Retype, word for word, every line from the one holding "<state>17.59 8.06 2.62" through the one holding "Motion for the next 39" in the entries below, both included, and only those lines.

> Material for this exercise
■ ■ ■ ■

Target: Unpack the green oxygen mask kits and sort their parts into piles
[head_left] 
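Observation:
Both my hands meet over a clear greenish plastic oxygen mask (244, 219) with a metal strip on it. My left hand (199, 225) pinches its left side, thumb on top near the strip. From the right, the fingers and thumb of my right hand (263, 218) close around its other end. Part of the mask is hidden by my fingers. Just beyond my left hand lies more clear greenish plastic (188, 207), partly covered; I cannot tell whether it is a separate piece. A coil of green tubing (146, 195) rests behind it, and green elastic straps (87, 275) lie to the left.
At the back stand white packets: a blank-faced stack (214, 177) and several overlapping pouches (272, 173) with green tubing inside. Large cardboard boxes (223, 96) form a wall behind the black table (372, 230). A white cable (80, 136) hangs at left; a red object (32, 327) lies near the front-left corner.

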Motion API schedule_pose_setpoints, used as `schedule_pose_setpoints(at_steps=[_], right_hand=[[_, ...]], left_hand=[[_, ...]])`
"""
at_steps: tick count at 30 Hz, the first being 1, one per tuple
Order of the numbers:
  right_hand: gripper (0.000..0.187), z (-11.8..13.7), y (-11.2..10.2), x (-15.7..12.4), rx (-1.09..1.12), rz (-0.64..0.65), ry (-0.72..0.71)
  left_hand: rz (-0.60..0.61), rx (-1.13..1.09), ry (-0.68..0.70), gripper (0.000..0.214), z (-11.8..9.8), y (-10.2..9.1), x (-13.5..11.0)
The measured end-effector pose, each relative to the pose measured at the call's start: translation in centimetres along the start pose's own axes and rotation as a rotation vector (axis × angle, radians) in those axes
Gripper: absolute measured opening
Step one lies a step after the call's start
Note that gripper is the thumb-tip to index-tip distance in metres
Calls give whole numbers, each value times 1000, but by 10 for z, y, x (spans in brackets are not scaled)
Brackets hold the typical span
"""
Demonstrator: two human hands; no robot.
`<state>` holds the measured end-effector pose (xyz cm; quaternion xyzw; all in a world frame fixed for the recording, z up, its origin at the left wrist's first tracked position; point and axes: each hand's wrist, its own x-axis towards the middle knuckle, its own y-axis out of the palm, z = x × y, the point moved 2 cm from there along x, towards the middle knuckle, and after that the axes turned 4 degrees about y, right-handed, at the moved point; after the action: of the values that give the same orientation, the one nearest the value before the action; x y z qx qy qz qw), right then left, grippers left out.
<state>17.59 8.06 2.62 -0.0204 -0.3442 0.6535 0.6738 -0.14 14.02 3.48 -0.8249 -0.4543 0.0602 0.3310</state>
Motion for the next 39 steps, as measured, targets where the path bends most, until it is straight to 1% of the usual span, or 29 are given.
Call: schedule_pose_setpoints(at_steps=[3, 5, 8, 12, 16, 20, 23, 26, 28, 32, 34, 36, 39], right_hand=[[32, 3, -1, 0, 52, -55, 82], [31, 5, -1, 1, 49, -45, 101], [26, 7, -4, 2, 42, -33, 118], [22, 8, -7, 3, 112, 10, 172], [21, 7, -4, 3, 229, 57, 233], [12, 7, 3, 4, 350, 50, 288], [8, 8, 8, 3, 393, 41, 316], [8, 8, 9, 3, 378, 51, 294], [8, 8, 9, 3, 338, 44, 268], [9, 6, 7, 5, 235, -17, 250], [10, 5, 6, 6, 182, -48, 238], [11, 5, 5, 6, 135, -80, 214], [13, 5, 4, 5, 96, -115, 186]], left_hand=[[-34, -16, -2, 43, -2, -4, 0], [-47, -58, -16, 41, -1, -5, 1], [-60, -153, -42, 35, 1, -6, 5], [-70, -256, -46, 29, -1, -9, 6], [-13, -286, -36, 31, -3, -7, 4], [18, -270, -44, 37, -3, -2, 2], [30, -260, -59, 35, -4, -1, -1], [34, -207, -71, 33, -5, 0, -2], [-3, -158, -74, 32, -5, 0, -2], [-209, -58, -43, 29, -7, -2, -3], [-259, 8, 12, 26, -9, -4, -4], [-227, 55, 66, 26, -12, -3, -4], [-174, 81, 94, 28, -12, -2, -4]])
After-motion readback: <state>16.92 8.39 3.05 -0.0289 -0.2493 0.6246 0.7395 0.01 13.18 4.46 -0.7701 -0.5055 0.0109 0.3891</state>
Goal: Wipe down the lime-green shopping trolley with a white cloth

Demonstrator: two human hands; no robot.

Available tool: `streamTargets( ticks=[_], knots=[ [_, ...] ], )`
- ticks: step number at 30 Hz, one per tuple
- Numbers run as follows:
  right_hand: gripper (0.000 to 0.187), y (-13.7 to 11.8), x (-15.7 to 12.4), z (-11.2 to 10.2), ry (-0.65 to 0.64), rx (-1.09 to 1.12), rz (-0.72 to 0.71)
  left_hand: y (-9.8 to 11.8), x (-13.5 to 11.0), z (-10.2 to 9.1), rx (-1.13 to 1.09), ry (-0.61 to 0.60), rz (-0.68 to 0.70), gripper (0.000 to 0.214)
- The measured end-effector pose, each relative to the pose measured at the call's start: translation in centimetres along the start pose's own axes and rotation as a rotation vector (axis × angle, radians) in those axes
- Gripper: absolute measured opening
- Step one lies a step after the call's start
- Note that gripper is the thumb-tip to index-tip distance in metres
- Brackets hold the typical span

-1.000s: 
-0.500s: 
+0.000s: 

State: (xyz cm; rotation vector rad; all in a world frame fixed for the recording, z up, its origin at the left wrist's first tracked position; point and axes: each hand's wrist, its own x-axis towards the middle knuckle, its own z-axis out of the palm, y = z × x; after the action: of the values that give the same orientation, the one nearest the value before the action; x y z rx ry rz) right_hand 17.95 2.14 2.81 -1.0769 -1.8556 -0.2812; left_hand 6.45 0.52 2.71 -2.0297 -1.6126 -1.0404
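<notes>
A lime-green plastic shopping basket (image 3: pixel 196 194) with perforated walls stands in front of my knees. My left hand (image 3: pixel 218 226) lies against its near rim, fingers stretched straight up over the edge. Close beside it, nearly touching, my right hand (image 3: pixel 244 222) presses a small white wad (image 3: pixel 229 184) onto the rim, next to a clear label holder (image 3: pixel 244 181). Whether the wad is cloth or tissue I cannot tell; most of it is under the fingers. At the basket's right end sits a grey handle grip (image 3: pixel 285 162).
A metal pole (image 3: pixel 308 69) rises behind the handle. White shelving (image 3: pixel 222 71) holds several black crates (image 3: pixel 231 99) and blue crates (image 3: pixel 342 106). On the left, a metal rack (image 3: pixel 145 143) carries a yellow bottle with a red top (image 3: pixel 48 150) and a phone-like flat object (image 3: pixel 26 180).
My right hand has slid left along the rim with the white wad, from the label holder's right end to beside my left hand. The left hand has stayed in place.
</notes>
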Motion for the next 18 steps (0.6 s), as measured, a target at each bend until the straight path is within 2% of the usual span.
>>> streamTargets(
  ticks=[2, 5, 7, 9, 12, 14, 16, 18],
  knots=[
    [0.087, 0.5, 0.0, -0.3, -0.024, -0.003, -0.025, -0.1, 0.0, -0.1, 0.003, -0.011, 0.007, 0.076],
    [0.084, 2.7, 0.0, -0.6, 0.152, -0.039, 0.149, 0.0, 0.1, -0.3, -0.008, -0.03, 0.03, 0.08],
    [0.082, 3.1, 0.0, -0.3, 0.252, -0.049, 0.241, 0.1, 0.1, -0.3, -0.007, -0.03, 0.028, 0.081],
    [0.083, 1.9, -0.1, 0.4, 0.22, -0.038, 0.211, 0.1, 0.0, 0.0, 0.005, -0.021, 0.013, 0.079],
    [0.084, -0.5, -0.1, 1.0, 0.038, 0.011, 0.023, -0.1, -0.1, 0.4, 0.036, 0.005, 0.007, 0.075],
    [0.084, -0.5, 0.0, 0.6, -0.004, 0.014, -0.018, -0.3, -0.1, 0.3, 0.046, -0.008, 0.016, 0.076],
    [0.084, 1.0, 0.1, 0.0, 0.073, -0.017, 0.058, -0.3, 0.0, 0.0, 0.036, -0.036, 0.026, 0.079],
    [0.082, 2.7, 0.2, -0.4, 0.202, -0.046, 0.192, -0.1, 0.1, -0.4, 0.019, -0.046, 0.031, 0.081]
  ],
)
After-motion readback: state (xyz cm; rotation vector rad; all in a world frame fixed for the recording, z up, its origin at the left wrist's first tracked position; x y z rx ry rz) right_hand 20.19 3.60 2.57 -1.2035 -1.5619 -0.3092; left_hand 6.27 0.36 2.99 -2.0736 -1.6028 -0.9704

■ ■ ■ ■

> Result
<state>17.59 8.06 2.62 -0.0204 -0.3442 0.6535 0.6738 -0.14 14.02 3.48 -0.8249 -0.4543 0.0602 0.3310</state>
Motion for the next 39 steps, as measured, targets where the path bends most, until it is straight to 1% of the usual span, or 29 are given.

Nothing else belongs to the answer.